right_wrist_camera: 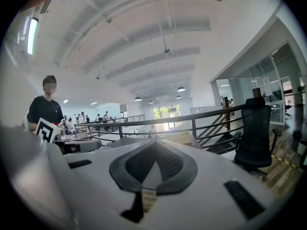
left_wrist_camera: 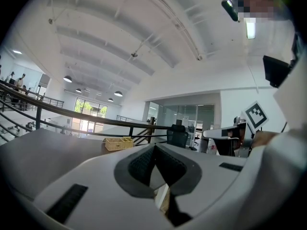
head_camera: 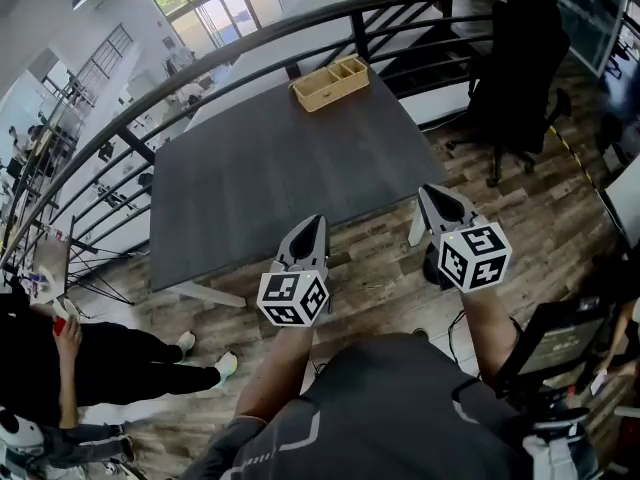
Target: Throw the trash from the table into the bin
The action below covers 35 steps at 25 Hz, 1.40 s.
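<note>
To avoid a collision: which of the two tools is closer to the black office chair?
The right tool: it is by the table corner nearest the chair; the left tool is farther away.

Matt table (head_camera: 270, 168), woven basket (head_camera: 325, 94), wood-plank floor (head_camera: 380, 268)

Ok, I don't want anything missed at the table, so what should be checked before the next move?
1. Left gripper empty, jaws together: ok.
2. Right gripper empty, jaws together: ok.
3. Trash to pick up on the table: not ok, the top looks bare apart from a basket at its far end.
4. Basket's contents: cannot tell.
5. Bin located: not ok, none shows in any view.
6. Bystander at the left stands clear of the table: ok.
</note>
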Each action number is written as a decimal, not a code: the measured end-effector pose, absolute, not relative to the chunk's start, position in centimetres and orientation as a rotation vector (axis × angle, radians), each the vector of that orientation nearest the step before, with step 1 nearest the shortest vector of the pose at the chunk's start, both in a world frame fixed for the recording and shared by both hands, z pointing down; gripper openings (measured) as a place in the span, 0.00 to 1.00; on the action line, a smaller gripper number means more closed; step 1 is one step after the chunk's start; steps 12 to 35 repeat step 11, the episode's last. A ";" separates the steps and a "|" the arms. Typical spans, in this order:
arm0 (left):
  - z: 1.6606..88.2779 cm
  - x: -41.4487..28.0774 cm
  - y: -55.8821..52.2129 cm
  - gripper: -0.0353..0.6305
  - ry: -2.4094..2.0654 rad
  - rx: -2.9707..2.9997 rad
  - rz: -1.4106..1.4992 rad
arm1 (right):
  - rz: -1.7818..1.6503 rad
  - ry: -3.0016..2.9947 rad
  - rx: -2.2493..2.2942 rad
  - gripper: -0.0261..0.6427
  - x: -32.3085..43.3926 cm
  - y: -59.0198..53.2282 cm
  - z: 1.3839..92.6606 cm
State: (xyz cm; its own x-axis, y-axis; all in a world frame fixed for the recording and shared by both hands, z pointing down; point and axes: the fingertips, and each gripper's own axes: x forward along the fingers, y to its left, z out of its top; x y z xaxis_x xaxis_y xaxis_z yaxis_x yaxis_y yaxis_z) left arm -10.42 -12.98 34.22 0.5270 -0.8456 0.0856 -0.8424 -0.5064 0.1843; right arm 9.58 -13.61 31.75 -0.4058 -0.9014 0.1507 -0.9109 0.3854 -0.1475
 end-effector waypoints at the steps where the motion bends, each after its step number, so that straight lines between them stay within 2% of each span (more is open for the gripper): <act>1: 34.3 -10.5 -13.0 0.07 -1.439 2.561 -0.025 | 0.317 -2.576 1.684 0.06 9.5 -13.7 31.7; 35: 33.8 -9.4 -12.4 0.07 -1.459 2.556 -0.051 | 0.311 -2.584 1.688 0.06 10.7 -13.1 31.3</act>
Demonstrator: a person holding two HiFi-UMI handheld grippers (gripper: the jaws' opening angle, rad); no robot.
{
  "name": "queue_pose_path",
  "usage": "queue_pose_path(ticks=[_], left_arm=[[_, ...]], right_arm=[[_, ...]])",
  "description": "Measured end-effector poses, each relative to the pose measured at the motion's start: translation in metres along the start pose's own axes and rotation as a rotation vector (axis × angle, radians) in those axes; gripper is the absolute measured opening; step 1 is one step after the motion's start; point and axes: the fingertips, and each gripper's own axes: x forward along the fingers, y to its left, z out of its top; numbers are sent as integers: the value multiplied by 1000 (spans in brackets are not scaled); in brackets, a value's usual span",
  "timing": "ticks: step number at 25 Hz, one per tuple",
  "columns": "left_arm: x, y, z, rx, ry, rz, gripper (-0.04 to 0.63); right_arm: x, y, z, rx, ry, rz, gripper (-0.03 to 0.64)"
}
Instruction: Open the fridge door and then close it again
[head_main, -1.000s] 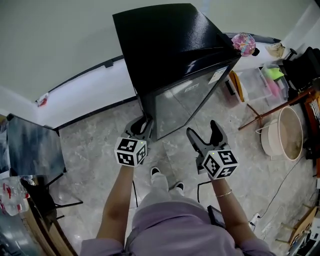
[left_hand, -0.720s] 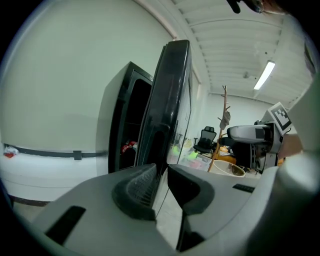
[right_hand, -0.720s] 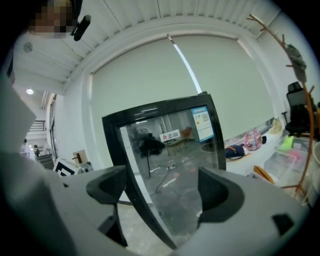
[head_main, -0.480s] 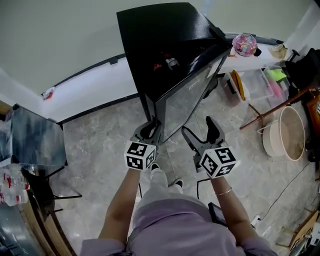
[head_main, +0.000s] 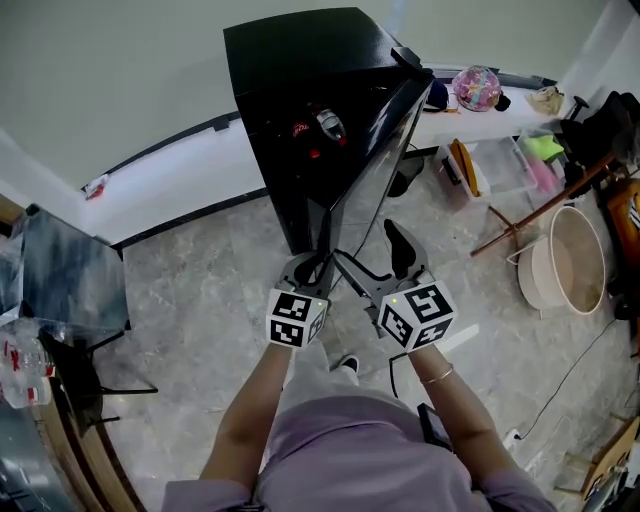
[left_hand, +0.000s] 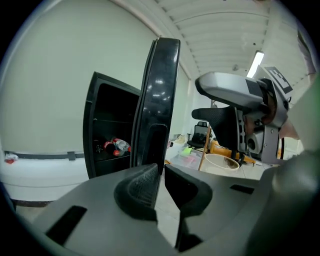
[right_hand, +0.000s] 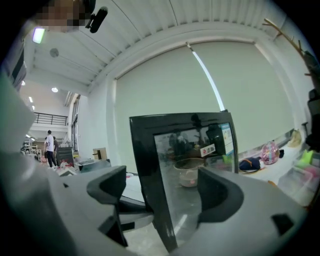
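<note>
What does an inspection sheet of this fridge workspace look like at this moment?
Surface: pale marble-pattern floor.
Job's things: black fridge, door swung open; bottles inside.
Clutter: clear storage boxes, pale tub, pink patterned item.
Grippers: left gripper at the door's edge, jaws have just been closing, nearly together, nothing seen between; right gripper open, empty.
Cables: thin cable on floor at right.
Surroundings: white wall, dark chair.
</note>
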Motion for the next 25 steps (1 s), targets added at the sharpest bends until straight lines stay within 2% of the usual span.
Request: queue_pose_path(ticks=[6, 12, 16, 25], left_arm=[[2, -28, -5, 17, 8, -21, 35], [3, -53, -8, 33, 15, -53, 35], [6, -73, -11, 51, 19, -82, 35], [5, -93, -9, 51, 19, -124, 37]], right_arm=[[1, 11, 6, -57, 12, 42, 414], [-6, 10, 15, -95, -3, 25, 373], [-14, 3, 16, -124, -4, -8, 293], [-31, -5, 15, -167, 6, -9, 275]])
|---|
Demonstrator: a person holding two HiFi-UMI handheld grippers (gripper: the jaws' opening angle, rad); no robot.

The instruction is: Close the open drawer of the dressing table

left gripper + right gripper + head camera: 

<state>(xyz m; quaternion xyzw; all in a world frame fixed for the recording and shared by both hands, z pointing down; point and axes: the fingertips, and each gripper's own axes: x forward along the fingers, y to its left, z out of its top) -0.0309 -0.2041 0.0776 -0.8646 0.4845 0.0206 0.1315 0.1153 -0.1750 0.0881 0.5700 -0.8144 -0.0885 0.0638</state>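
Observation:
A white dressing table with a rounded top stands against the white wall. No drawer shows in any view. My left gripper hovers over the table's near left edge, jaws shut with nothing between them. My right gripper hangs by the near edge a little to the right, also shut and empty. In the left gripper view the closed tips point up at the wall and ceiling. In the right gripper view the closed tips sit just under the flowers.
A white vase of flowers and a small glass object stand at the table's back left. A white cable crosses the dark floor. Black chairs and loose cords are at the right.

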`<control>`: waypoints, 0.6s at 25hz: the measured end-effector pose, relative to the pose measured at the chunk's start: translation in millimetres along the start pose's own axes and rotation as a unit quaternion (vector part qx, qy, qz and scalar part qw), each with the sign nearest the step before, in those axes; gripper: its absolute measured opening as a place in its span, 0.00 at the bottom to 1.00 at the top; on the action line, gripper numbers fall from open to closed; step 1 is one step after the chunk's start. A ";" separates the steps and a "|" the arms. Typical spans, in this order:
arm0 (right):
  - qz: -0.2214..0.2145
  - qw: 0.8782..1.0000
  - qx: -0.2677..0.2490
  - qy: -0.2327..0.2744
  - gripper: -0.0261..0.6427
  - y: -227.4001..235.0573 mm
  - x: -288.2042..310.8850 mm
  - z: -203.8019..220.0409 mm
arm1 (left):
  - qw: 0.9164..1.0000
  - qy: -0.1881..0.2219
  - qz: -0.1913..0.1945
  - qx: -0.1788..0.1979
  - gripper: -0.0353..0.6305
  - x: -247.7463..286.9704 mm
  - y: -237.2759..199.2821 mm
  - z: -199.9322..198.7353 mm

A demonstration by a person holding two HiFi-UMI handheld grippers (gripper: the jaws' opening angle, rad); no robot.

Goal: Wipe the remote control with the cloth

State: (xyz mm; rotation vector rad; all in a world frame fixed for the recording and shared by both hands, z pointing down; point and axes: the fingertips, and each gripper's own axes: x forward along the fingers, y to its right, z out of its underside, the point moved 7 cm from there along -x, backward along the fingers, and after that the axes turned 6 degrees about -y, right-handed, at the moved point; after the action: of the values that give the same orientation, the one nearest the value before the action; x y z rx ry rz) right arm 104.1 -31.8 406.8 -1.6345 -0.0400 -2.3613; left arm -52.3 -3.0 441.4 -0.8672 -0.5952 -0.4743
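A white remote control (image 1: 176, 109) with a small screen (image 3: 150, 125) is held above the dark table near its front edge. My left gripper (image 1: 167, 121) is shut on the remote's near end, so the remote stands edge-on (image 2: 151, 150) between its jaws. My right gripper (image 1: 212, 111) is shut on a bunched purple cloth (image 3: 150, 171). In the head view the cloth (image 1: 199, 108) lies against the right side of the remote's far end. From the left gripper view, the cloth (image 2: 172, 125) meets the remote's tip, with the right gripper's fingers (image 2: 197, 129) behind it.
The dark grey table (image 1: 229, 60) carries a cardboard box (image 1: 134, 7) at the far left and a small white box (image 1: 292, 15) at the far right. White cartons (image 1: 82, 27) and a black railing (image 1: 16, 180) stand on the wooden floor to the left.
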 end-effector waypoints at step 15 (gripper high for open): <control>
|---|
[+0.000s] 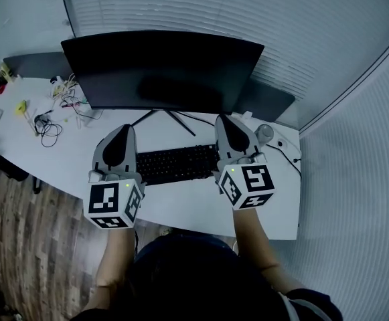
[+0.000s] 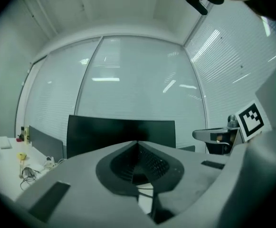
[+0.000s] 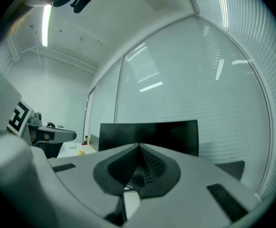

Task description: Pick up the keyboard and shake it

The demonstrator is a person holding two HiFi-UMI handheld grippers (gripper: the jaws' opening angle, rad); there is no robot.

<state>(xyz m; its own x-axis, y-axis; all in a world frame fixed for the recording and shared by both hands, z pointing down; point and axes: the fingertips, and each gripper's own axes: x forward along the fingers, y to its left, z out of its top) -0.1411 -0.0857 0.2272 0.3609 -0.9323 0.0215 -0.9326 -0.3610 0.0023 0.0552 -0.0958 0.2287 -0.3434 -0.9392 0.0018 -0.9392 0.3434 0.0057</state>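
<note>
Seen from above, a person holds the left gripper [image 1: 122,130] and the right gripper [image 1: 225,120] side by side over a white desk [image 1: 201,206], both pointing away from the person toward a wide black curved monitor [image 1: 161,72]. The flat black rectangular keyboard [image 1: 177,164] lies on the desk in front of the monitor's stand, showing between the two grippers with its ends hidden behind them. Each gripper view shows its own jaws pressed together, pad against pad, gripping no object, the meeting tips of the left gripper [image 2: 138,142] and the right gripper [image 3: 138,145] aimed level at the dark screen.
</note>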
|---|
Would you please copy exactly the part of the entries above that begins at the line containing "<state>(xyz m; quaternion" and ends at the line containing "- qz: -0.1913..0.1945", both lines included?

<state>(xyz m; quaternion xyzw; all in a world frame fixed for the recording and shared by both hands, z pointing down; point and axes: the fingertips, and each gripper's own axes: x forward along the fingers, y to its left, z out of its top) -0.0309 -0.2041 0.0776 -0.8646 0.4845 0.0206 0.1315 0.1153 -0.1750 0.0881 0.5700 -0.8144 -0.0885 0.0638</state>
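Observation:
A white dressing table with a rounded top stands against the white wall. No drawer shows in any view. My left gripper hovers over the table's near left edge, jaws shut with nothing between them. My right gripper hangs by the near edge a little to the right, also shut and empty. In the left gripper view the closed tips point up at the wall and ceiling. In the right gripper view the closed tips sit just under the flowers.
A white vase of flowers and a small glass object stand at the table's back left. A white cable crosses the dark floor. Black chairs and loose cords are at the right.
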
`<control>`: waypoints, 0.6s at 25hz: the measured end-effector pose, relative to the pose measured at the chunk's start: translation in millimetres along the start pose's own axes and rotation as a unit quaternion (vector part qx, qy, qz and scalar part qw), each with the sign nearest the step before, in those axes; gripper: its absolute measured opening as a place in its span, 0.00 at the bottom to 1.00 at the top; on the action line, gripper numbers fall from open to closed; step 1 is one step after the chunk's start. A ";" separates the steps and a "|" the arms. Typical spans, in this order:
arm0 (right):
  - qz: -0.2214..0.2145
  - qw: 0.8782..1.0000
  - qx: -0.2677..0.2490
  - qy: -0.2327..0.2744
  - gripper: -0.0261..0.6427
  - y: -227.4001..235.0573 mm
  - x: -288.2042..310.8850 mm
  - z: -203.8019..220.0409 mm
arm1 (left):
  - qw: 0.9164..1.0000
  - qy: -0.1881..0.2219
  - qz: -0.1913..0.1945

This exercise is now complete.